[Python] GIS (3): Choropleth Maps using matplotlib and geopandas

Now we focus specifically on choropleth maps: maps where geographic areas are shaded according to a data variable. These are among the most common visualizations in social work research, used to show poverty rates by neighborhood, service utilization by county, or health outcomes by region.

Choropleth maps introduce challenges beyond standard data visualization. The choices you make about geographic boundaries and classification methods can dramatically change what patterns readers perceive, in ways that bar charts and scatter plots do not.
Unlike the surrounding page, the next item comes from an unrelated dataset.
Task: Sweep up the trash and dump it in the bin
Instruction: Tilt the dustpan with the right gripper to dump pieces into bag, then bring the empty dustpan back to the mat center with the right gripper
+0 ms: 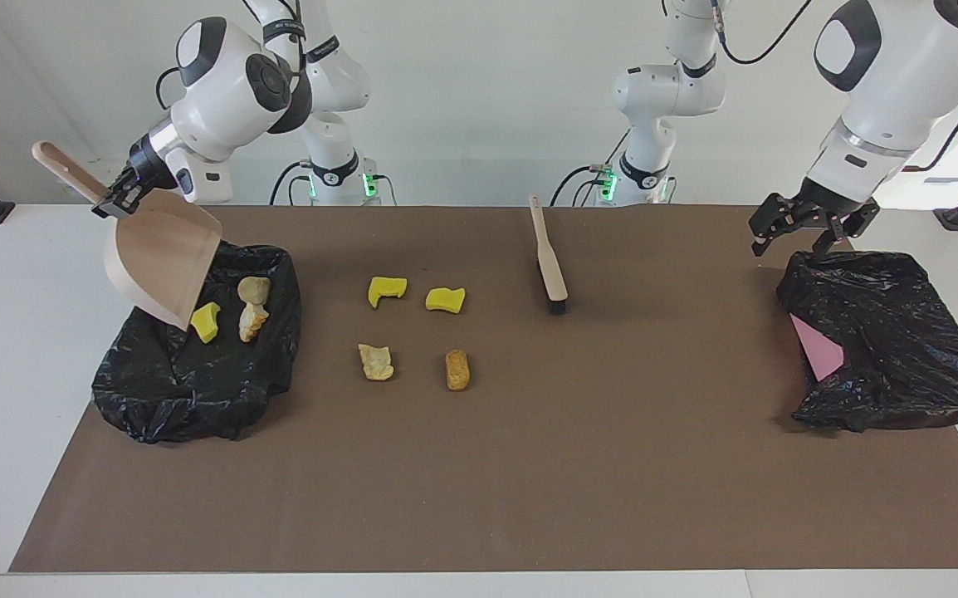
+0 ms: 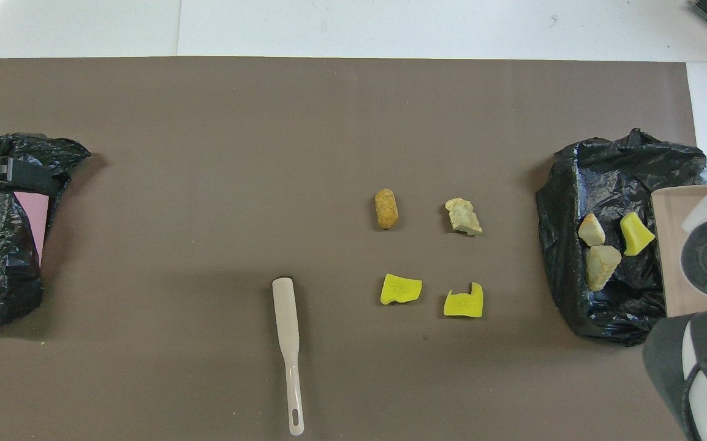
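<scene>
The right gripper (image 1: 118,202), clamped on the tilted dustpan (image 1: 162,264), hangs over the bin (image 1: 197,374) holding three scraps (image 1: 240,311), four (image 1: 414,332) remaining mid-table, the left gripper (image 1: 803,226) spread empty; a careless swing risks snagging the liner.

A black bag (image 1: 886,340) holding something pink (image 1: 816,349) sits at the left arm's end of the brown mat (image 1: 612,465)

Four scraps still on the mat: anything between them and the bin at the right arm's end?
Nothing visible. Bare mat separates the four scraps from that bin. The tilted dustpan hangs over the bin's rim.
</scene>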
This post covers the technical skills to create choropleth maps in Python and the conceptual knowledge to make responsible choices about how to represent spatial data. For a refresher on general color principles and accessibility in data visualization, see the earlier post on matplotlib and seaborn fundamentals.

Choosing Geographic Boundaries

The first decision in any choropleth map is the geographic unit. Common options include states, metropolitan statistical areas (MSAs), counties, zip codes, census tracts, and census block groups. Each has tradeoffs, and the choice affects both what patterns you can detect and what conclusions readers draw (Fotheringham & Wong, 1991).

Census geographies follow a nested hierarchy: the nation contains states, states contain counties, counties contain census tracts, and tracts contain block groups. This means you can aggregate data upward (combining tracts into counties, counties into states) or request data at finer levels depending on your analysis needs.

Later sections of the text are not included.